— Exercise instructions —
Lines containing "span" should be pulled from the material below.

::: Extracted information

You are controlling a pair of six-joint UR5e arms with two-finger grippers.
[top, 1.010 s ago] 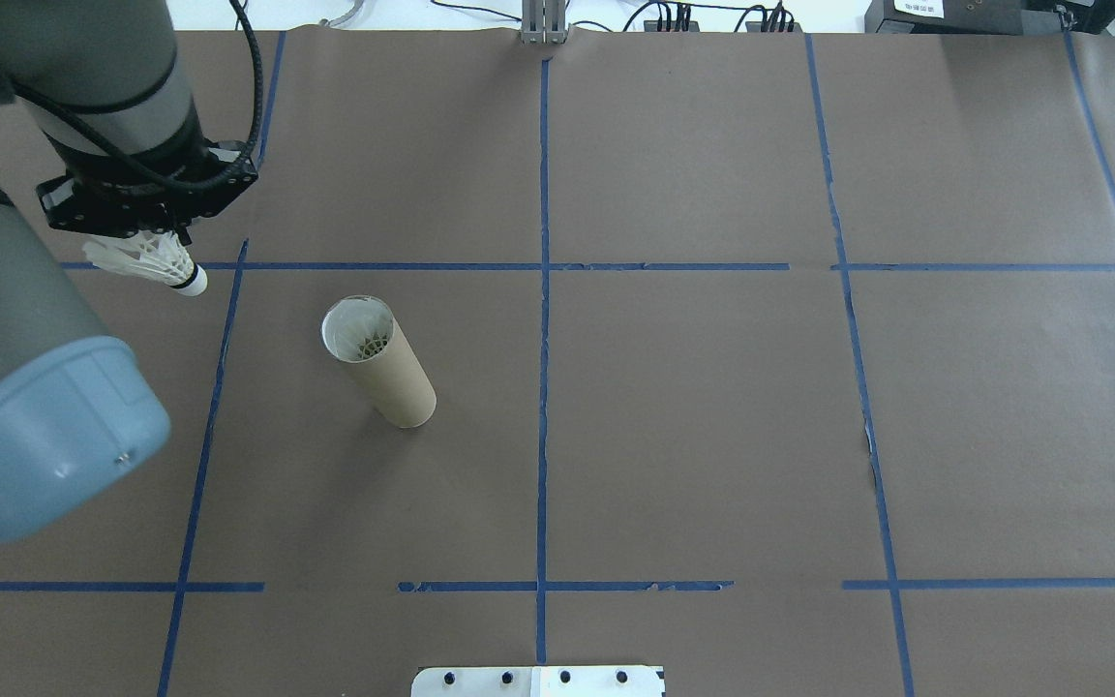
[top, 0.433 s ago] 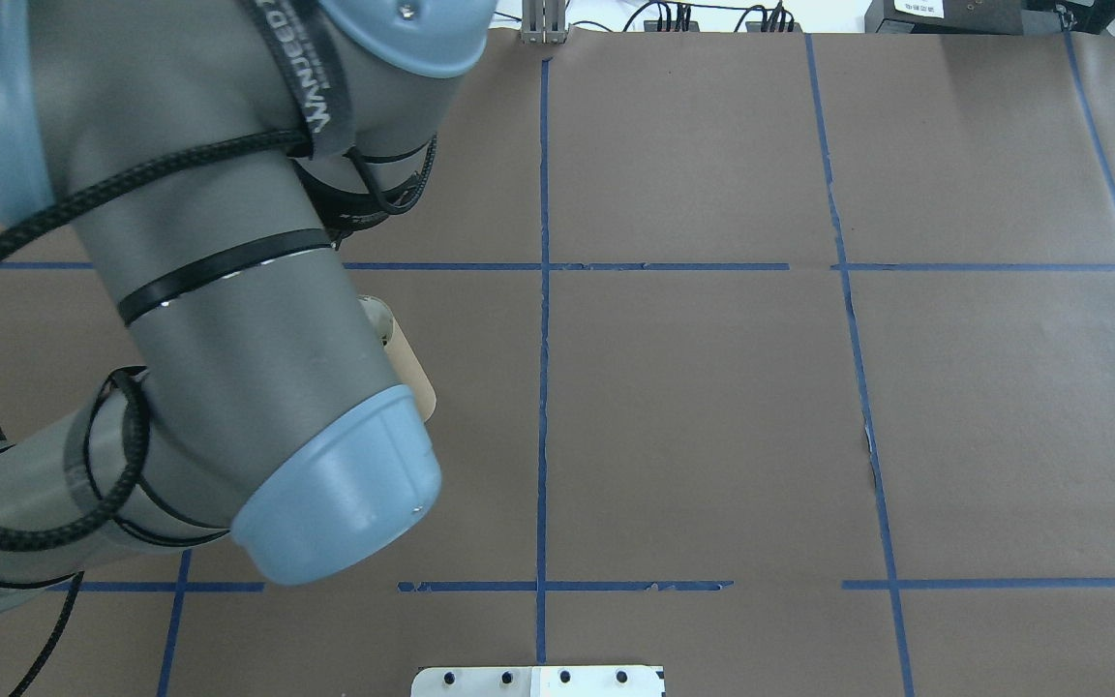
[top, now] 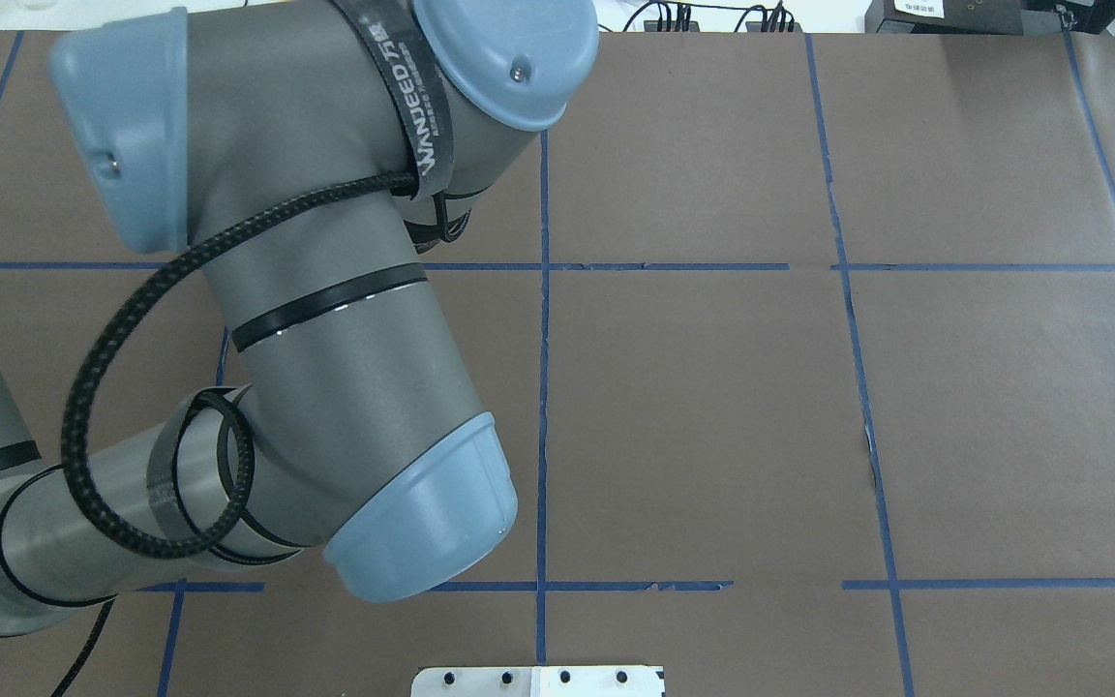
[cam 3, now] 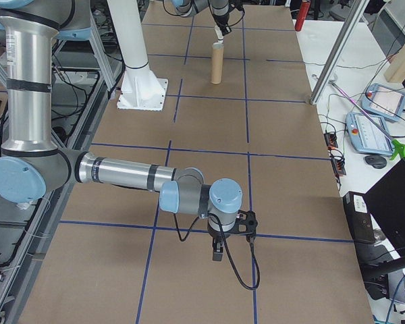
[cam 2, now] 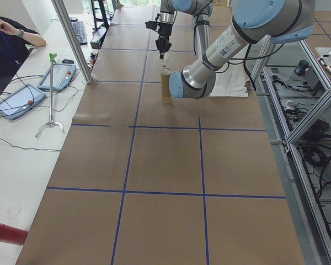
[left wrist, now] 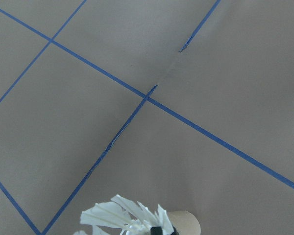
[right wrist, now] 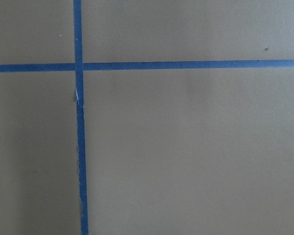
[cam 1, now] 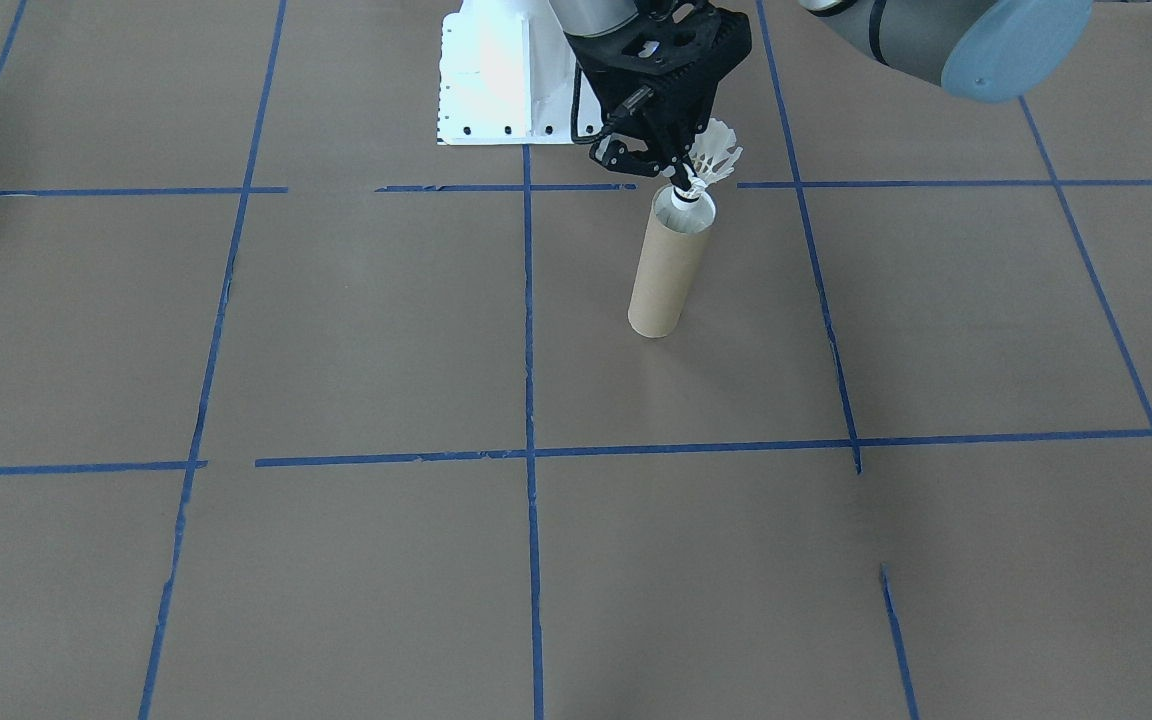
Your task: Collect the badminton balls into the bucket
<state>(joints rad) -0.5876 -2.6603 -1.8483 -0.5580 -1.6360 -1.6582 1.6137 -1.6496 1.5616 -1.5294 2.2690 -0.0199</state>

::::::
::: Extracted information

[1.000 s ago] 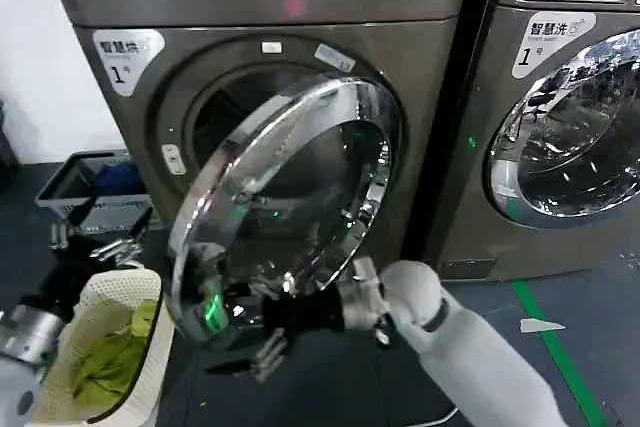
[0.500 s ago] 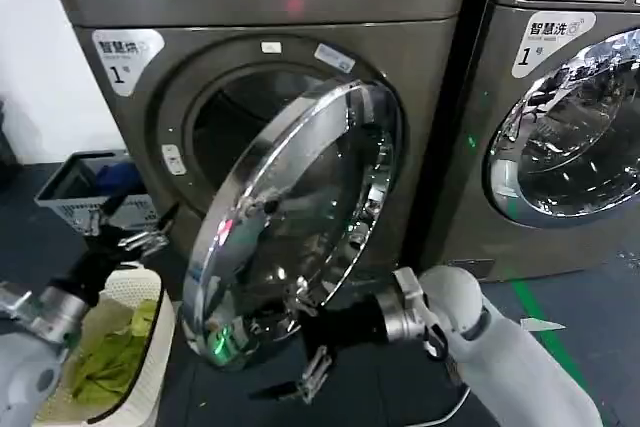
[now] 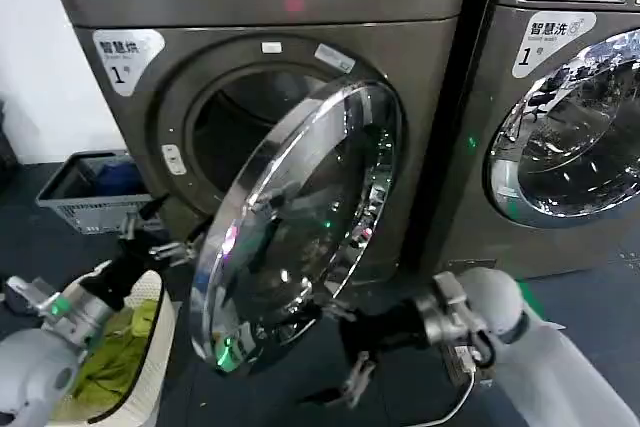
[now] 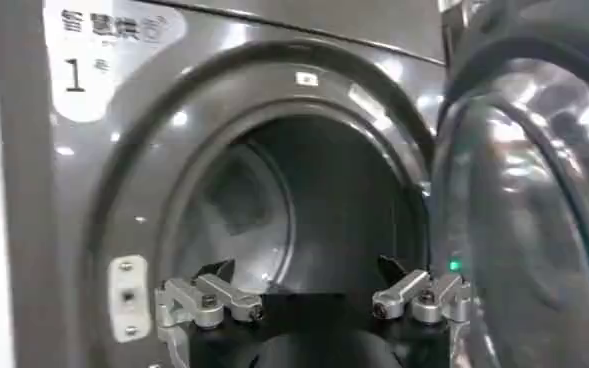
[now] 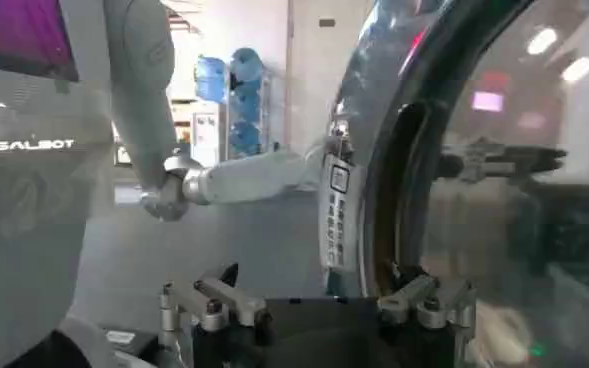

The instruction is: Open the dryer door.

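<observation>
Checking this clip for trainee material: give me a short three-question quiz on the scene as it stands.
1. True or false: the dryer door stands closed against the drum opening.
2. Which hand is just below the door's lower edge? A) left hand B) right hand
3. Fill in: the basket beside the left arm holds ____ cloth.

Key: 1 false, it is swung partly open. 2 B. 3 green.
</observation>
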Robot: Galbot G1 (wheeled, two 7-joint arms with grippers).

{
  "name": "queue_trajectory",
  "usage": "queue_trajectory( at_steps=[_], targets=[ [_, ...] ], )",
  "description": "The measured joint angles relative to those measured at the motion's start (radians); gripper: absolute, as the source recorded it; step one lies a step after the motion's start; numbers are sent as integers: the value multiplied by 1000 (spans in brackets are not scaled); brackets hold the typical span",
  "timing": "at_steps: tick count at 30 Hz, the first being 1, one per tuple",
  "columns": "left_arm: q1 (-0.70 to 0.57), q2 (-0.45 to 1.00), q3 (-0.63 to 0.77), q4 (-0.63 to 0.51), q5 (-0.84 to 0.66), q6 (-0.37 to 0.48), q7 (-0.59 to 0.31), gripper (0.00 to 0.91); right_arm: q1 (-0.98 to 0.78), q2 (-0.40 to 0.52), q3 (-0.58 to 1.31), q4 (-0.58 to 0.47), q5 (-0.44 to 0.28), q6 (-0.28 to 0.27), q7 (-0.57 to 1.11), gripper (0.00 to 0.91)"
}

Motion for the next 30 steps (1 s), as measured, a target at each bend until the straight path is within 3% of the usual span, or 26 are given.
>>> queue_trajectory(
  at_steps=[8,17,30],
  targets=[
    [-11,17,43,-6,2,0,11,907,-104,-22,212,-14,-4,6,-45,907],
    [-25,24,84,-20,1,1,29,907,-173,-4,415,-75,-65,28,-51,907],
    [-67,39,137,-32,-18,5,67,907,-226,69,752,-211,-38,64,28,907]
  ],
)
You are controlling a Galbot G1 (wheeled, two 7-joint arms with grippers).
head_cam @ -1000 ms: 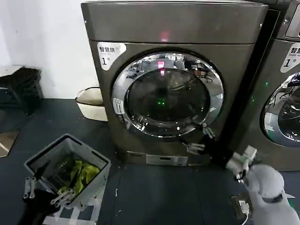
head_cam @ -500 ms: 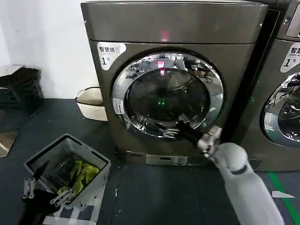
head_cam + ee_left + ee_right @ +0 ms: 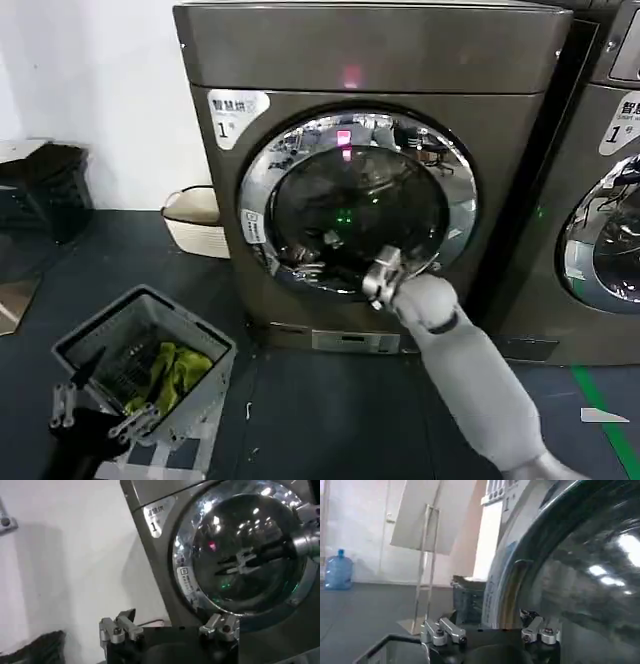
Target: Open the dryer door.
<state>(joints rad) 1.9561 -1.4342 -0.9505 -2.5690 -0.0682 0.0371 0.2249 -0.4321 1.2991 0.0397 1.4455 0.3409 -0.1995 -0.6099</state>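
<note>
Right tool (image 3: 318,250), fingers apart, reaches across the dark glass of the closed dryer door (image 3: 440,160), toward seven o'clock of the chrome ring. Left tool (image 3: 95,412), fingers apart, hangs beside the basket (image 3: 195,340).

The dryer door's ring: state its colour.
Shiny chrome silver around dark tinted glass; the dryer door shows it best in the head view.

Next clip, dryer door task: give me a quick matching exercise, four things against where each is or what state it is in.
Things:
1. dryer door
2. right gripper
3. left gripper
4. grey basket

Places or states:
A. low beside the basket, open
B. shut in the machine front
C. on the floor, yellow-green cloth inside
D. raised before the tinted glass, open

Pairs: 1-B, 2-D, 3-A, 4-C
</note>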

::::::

— Exercise result —
  "description": "The measured joint angles relative to those measured at the motion's start (radians); gripper: absolute, as the source recorded it; step one lies a step after the motion's start; numbers are sent as integers: the value multiplied by 1000 (spans in brackets are not scaled); brackets hold the typical span",
Motion for the next 30 steps (1 s), as measured, a target at each bend until the straight path is within 3% of the usual span, or 26 are given.

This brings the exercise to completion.